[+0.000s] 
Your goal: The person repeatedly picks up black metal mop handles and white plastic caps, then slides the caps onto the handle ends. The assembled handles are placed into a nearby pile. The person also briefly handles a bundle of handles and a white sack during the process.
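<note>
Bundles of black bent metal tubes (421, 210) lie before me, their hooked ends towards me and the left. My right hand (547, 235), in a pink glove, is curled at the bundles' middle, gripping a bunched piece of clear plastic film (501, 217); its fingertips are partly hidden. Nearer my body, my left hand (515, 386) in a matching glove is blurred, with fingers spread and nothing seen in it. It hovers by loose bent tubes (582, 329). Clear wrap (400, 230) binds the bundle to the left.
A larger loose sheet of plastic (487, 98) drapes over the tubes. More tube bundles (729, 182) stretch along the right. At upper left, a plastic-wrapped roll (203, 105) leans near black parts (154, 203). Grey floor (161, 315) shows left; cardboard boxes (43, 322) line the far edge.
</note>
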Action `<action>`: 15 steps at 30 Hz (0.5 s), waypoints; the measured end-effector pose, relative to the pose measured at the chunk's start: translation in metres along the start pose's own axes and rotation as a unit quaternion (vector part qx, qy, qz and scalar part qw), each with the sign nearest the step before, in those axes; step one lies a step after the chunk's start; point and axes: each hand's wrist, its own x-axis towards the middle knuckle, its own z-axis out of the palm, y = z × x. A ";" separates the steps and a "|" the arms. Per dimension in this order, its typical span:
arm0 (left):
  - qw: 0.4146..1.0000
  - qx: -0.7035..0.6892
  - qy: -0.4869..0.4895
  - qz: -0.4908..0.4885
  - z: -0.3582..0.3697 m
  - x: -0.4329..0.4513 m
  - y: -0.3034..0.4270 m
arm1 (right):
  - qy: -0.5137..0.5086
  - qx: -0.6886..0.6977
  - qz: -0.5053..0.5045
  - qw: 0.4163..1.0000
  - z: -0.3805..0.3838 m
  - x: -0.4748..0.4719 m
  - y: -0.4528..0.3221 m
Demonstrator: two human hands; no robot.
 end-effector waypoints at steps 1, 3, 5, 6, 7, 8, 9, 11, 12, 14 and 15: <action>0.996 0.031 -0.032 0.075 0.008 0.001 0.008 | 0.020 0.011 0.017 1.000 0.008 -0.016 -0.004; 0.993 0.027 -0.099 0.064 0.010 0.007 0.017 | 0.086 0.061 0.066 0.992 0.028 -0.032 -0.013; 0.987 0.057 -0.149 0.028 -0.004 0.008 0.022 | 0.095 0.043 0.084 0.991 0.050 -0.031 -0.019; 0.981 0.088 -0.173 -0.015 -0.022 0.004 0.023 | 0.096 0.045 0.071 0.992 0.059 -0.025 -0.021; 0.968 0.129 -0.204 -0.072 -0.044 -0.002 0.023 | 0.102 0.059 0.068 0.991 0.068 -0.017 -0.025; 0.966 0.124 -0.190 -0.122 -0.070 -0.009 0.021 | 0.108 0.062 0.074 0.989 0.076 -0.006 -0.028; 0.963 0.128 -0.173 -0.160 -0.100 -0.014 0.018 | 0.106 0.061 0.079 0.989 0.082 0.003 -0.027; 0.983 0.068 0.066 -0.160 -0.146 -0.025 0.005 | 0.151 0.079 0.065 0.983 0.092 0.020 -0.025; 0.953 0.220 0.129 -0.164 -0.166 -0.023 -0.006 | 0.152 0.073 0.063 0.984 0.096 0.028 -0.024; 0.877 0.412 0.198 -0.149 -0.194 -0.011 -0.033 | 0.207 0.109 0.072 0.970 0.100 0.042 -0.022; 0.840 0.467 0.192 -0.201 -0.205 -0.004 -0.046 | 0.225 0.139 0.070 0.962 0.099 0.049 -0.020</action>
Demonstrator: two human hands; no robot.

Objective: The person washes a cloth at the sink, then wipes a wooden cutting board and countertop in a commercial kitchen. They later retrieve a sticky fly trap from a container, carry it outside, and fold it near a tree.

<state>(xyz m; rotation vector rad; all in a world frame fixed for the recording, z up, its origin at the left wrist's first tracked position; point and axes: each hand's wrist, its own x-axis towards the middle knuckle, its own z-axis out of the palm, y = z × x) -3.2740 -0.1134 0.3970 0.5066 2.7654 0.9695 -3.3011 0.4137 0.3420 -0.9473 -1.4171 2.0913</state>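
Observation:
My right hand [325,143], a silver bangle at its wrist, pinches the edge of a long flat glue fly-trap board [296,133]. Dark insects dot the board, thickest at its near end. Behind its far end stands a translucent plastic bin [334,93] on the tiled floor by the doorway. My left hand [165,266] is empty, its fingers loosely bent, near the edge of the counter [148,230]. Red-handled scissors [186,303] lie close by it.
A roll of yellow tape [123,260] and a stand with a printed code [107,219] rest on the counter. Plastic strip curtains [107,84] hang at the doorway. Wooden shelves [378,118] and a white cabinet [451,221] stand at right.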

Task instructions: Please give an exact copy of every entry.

Solution to this task:
[+0.000s] 
Your goal: The person repeatedly picks up black metal mop handles and white plastic caps, then slides the caps onto the handle ends. The assembled handles are placed into a nearby pile. The person also briefly handles a bundle of handles and a white sack during the process.
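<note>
Bundles of black bent metal tubes (421, 210) lie before me, their hooked ends towards me and the left. My right hand (547, 235), in a pink glove, is curled at the bundles' middle, gripping a bunched piece of clear plastic film (501, 217); its fingertips are partly hidden. Nearer my body, my left hand (515, 386) in a matching glove is blurred, with fingers spread and nothing seen in it. It hovers by loose bent tubes (582, 329). Clear wrap (400, 230) binds the bundle to the left.
A larger loose sheet of plastic (487, 98) drapes over the tubes. More tube bundles (729, 182) stretch along the right. At upper left, a plastic-wrapped roll (203, 105) leans near black parts (154, 203). Grey floor (161, 315) shows left; cardboard boxes (43, 322) line the far edge.
</note>
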Action `<action>`: 15 steps at 30 Hz (0.5 s), waypoints; the measured end-effector pose, relative to the pose measured at the chunk's start: translation in metres along the start pose's own axes and rotation as a unit quaternion (vector part qx, qy, qz and scalar part qw), each with the sign nearest the step before, in those axes; step one lies a step after the chunk's start; point and axes: each hand's wrist, its own x-axis towards the middle knuckle, its own z-axis out of the palm, y = z × x. A ";" separates the steps and a "|" the arms. Per dimension in this order, its typical span:
arm0 (left):
  - qw: 0.4146..1.0000
  - qx: -0.7035..0.6892
  - qy: -0.4869..0.4895
  - qz: -0.4908..0.4885
  - z: -0.3582..0.3697 m
  - x: -0.4329..0.4513 m
  - y: -0.3034..0.4270 m
arm1 (right):
  - qy: -0.5137..0.5086
  - qx: -0.6886..0.6977
  - qz: -0.5053..0.5045
  - qw: 0.4163..1.0000
  - z: -0.3805..0.3838 m
  - x: -0.4748..0.4719 m
  - y: -0.4528..0.3221 m
Demonstrator: two human hands; no robot.
 end-effector waypoints at steps 1, 3, 5, 6, 7, 8, 9, 11, 12, 14 and 15: <action>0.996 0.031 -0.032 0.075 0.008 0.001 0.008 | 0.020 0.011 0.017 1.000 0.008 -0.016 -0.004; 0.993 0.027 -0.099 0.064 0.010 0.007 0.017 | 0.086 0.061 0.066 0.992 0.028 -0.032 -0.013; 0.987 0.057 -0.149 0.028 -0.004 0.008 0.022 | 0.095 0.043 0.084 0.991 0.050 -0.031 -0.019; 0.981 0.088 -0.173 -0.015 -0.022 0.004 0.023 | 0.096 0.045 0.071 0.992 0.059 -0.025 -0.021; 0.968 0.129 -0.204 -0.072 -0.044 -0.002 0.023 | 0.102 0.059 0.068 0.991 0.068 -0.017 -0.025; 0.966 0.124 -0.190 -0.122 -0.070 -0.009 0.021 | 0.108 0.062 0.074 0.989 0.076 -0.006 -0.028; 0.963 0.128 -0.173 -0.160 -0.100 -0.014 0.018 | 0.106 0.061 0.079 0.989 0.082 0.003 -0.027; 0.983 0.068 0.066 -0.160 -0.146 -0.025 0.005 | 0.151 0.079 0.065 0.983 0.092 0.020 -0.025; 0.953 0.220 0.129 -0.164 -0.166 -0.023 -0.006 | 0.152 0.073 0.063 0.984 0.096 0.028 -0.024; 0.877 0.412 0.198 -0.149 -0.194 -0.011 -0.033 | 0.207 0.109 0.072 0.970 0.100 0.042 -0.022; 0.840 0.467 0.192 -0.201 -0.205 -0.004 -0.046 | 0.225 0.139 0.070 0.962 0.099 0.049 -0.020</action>
Demonstrator: two human hands; no robot.

Objective: The person washes a cloth at the sink, then wipes a wooden cutting board and countertop in a commercial kitchen. They later retrieve a sticky fly trap from a container, carry it outside, and fold it near a tree.

<state>(xyz m; rotation vector rad; all in a world frame fixed for the recording, z up, its origin at the left wrist's first tracked position; point and axes: each hand's wrist, its own x-axis towards the middle knuckle, its own z-axis out of the palm, y = z × x) -3.2740 -0.1134 0.3970 0.5066 2.7654 0.9695 -3.3011 0.4137 0.3420 -0.9473 -1.4171 2.0913</state>
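Observation:
My right hand [325,143], a silver bangle at its wrist, pinches the edge of a long flat glue fly-trap board [296,133]. Dark insects dot the board, thickest at its near end. Behind its far end stands a translucent plastic bin [334,93] on the tiled floor by the doorway. My left hand [165,266] is empty, its fingers loosely bent, near the edge of the counter [148,230]. Red-handled scissors [186,303] lie close by it.
A roll of yellow tape [123,260] and a stand with a printed code [107,219] rest on the counter. Plastic strip curtains [107,84] hang at the doorway. Wooden shelves [378,118] and a white cabinet [451,221] stand at right.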

That completes the answer.